Ruby is a young black woman, distraught at what she finds, and struggles to deal with two children who are very upset. It isn’t a wonder that the neighbour, Mrs Ingram, arrives to take charge and calls the police. And it isn’t such a wonder that the cops arrest Ruby, as black people are always the default scapegoat whenever they’re found in connection with a crime. It’s lucky for Ruby, that the new detective, Mick Blanke, sees a gross injustice and gently prises from Ruby a statement before letting her go.

Mick’s from New York, used to dealing with hardened crims, but a lapse of judgement has sent him to the other side of the country to make a fresh start with his family. Nobody in this sleepy town police station takes him seriously and his fellow cops are inclined to take the easiest option to close a case. It’s lucky for Ruby, Mick doesn’t work that way. But if it wasn’t the convenient black person who is responsible for the disappearance, Mick is going to have to find the real culprit, and in a perfectly manicured world like Sunnylakes, you can bet nobody’s talking.

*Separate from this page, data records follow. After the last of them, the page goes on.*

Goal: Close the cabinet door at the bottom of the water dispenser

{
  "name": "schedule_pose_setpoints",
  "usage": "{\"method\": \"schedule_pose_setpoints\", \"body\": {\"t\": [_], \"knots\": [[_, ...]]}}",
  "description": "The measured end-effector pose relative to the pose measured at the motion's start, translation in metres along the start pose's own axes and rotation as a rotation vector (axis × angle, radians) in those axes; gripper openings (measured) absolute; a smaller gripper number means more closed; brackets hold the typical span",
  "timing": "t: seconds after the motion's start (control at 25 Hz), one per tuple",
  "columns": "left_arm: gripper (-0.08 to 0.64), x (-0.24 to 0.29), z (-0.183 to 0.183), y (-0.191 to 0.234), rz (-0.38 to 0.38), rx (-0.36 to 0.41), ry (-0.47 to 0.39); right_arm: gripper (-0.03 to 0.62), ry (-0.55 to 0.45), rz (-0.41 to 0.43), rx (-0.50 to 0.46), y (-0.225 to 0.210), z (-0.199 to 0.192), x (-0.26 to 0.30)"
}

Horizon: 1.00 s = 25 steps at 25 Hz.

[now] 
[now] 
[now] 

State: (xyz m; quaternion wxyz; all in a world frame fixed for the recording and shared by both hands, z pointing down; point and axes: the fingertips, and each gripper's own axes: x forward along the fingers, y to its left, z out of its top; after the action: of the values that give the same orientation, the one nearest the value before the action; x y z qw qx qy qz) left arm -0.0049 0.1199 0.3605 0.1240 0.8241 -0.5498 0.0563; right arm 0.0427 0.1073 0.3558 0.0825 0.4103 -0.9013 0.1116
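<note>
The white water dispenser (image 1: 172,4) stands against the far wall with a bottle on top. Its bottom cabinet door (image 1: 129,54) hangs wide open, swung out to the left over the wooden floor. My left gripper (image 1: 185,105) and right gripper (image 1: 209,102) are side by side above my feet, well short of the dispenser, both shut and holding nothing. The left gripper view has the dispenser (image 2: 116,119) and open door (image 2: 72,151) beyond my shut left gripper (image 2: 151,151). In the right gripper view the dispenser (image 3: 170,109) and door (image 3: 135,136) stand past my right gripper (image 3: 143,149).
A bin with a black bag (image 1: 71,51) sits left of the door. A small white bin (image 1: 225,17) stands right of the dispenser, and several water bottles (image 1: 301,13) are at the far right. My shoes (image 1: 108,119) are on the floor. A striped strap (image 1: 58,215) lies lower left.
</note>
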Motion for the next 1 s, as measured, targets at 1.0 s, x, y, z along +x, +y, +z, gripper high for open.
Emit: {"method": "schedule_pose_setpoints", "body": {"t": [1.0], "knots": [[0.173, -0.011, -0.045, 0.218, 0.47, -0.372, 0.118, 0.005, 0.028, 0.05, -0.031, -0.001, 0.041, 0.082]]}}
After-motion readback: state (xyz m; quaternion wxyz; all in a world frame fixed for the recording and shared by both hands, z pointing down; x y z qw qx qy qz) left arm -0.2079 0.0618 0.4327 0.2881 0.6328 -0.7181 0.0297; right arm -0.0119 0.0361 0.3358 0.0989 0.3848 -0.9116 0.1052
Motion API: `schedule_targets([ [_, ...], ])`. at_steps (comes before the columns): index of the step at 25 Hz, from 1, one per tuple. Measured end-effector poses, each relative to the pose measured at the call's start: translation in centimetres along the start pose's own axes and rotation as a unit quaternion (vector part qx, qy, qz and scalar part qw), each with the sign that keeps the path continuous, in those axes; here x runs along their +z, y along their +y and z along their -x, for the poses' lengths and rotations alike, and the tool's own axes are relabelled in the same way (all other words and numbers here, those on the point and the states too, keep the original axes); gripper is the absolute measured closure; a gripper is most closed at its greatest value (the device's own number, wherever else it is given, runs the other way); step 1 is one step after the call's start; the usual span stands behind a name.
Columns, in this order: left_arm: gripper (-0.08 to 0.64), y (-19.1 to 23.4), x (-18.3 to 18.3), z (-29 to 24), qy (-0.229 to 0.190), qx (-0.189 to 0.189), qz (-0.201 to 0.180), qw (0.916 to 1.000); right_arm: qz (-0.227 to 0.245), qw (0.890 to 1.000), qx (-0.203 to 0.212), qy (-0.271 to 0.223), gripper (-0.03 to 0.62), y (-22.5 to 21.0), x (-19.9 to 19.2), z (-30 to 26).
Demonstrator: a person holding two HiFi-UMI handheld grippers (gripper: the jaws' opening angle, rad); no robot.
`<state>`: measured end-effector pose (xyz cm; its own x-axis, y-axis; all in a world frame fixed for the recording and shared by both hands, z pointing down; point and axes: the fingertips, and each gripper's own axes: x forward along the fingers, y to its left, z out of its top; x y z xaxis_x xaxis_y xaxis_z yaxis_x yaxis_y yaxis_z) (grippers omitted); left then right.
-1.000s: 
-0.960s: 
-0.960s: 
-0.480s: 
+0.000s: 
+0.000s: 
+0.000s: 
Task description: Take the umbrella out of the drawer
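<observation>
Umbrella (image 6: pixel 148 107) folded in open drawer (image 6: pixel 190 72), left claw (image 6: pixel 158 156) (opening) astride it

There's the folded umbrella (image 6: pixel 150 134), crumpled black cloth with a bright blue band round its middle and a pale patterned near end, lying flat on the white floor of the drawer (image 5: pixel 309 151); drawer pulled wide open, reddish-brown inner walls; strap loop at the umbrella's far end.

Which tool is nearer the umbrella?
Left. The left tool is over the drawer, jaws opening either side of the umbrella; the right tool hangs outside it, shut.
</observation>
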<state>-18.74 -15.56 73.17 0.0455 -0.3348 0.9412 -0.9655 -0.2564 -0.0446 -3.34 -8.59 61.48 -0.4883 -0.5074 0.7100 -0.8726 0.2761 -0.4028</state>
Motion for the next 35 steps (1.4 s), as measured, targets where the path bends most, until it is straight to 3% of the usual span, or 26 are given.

The story is told partly from Ruby’s point of view, partly from Mick’s with a few brief chapters via Joyce, showing her last day at home. The three characters are each struggling to find their voice in the world they’re stuck in. The expectations of post-war America for housewives to create the perfect home strangles Joyce and prescriptions of valium and similar drugs are de rigeur among her cohort. Ruby is caught up in the middle of a rising black movement, but she can’t see that anything’s going to change anytime soon. The question the author seems to be posing is: have we come all that far?

And then there’s the mystery to solve. Ruby gets involved as the only way to get behind the scenes of what really happened. Distrust of the police is rife, not only among the black community, but here in Sunnylakes, so Mick comes to rely on Ruby for inside knowledge – although it’s an awkward relationship. It’s lucky Mr Haney is desperate for some domestic help so she can return to the scene of the crime. But nobody wants Ruby snooping around where she shouldn’t which adds to the suspense.

Overall this is a very satisfying novel. Clues and facts emerge at a good pace. The two sleuths are complex and engaging. The themes of prejudice, the lingering effects of war and the American dream create an interesting backdrop, while the reader is aware that the 1960s civil rights movement, feminism and counter culture are just around the corner. The dialogue is entertaining and sounds authentic, at least to my Southern Hemisphere ear.

I whipped through The Long, Long Afternoon, although it’s not a relaxing read. Tension runs high and as I was back and forth to the kitchen, preparing the Christmas turkey, I really wanted to get back to Ruby and Mick, the hot swelter of a California summer mirroring the heat of my kitchen. This is one of those novels that ticks the genre fiction box as well as the literary fiction box and as a debut author, Vespa is certainly a new talent to keep an eye on. A four and a half out of five read from me.